They leaned on an old fence, eating Pop Tarts. A vehicle approached down the long dirt road to where they were camped, a cloud of dust rising behind.

“Oh shit, that must be Cody,” Tess said.

“Who’s Cody?”

“Just my angry twin brother.”

Oh great. Angry brother. Cody. Twin. Twin telepathy. What kind of gun toting maniac was coming down the road?

“How does he know we’re here?”

“He doesn’t. Or he does. He just comes here.”

“He comes here? For what?”

“To get away,” Tess said. “He doesn’t like people much.”

An old Chevy pick-up came to a skidding stop and just sat there with the engine running. Cody drove angry. JJ couldn’t see him clearly for the glare off the windshield. But he knew Cody was looking at him. The engine shut off and made little ticks as it cooled. Some birds chirped and tweeted from the brush but no one moved. It was midmorning and warm in the sun, not a cloud in the sky. Finally, the door opened.
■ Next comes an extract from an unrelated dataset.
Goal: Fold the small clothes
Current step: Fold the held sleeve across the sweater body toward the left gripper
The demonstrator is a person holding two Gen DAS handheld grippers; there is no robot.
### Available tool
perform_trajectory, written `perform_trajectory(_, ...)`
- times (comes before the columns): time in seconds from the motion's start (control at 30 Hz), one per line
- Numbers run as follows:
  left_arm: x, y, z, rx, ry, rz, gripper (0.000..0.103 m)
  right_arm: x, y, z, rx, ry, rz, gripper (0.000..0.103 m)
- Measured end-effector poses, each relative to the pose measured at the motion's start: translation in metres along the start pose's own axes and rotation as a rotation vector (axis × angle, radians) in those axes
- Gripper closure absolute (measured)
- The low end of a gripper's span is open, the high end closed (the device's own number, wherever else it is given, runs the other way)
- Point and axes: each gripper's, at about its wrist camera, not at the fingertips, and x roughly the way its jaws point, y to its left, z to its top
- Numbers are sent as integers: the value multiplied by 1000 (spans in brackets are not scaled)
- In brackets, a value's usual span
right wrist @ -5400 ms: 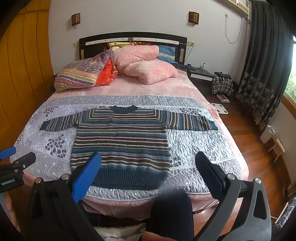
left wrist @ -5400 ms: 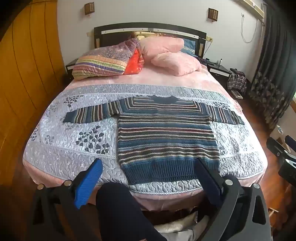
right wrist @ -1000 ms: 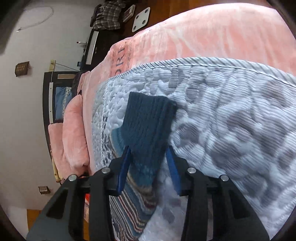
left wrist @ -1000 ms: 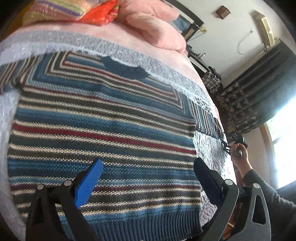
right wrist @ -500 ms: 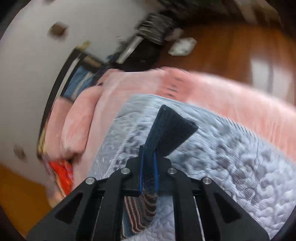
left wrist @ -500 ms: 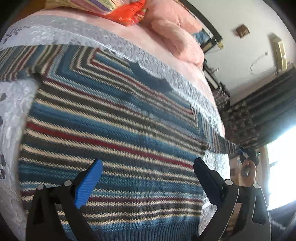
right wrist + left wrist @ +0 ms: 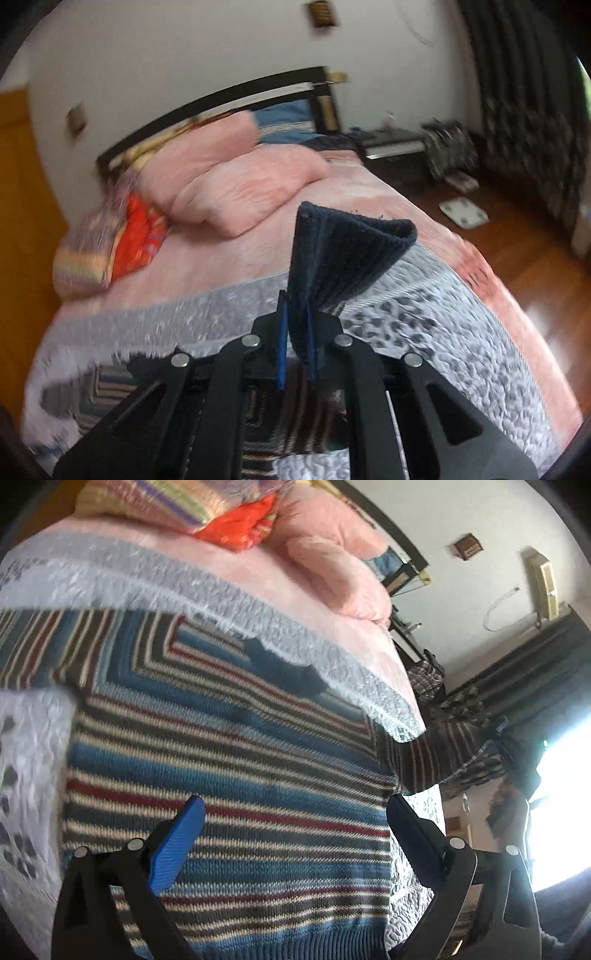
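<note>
My right gripper is clamped on the dark ribbed cuff of the striped sweater. One second ago that cuff lay flat on the quilt between parted pads; it now stands lifted clear of the bedding, with the right sleeve trailing up from the shoulder. My left gripper hangs over the sweater body, pads spread wide, gripping nothing. The sweater body lies flat, collar toward the far pillows. Judgement: the first fold has begun; the sleeve must travel left across the chest. Risk: pull may drag the body out of square.
</note>
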Motion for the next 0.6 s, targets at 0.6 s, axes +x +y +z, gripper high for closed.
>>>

Cody was Tess with a buzz-cut, only his eyes were harder, solid blue ice where Tess’s were liquid blue. “Who’s this guy,” Cody asked.

“This here’s Jason,” Tess said.

“Is this your boyfriend?”

“No, not really,” JJ said. “We only met a couple days ago. I mean, we’re just friends. New friends.” JJ walked toward Cody with his hand extended. “Nice to meet you.”

Cody looked at the hand like JJ held out a putrefying fish. He looked at JJ’s face. “What are you two doing here?”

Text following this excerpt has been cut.